→ EXERCISE GOAL:
Look below for the line that has "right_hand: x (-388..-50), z". Set down the lines from there through the line that has "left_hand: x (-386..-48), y", exactly as written.

→ DATASET SECTION:
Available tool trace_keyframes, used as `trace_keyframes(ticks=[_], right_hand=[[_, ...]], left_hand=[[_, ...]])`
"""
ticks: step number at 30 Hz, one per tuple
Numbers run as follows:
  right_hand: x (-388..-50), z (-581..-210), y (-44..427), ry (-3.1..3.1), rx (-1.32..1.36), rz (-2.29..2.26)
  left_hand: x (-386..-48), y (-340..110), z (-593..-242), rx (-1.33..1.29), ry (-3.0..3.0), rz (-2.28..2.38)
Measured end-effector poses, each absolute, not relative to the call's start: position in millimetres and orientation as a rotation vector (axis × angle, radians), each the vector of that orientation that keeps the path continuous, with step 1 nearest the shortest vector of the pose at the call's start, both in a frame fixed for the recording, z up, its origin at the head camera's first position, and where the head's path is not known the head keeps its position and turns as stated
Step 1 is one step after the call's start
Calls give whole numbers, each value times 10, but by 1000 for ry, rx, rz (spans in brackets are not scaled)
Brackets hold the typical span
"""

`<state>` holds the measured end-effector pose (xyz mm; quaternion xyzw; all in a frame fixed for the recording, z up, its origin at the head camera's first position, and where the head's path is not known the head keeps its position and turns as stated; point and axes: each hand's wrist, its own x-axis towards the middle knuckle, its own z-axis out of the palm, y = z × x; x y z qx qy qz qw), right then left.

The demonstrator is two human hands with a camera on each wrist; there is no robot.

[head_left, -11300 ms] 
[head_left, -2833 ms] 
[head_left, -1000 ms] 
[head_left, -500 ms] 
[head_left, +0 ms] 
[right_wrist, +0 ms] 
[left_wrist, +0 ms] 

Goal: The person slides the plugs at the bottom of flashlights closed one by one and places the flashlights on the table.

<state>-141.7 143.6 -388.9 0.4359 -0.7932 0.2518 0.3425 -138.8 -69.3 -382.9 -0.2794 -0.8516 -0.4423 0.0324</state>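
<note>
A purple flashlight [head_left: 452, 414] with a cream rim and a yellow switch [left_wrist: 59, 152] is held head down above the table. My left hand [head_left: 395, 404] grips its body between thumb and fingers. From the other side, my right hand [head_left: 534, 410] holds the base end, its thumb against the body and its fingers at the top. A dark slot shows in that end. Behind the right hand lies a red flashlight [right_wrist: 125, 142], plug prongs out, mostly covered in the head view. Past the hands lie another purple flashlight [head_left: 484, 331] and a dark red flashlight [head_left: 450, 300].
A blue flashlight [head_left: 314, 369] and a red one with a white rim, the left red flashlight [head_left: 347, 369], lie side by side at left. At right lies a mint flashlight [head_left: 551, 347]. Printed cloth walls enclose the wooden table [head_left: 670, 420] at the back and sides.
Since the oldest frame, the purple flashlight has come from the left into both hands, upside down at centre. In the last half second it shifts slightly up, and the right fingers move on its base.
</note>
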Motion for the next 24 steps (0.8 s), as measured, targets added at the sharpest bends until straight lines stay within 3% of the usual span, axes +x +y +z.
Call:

→ RESPONSE TO THIS EXERCISE:
  right_hand: x (-388..-50), z (-581..-210), y (-44..427), ry (-3.1..3.1), rx (-1.32..1.36), rz (-2.29..2.26)
  left_hand: x (-386..-48), y (-340..110), z (-593..-242), rx (-1.33..1.29), ry (-3.0..3.0), rz (-2.28..2.38)

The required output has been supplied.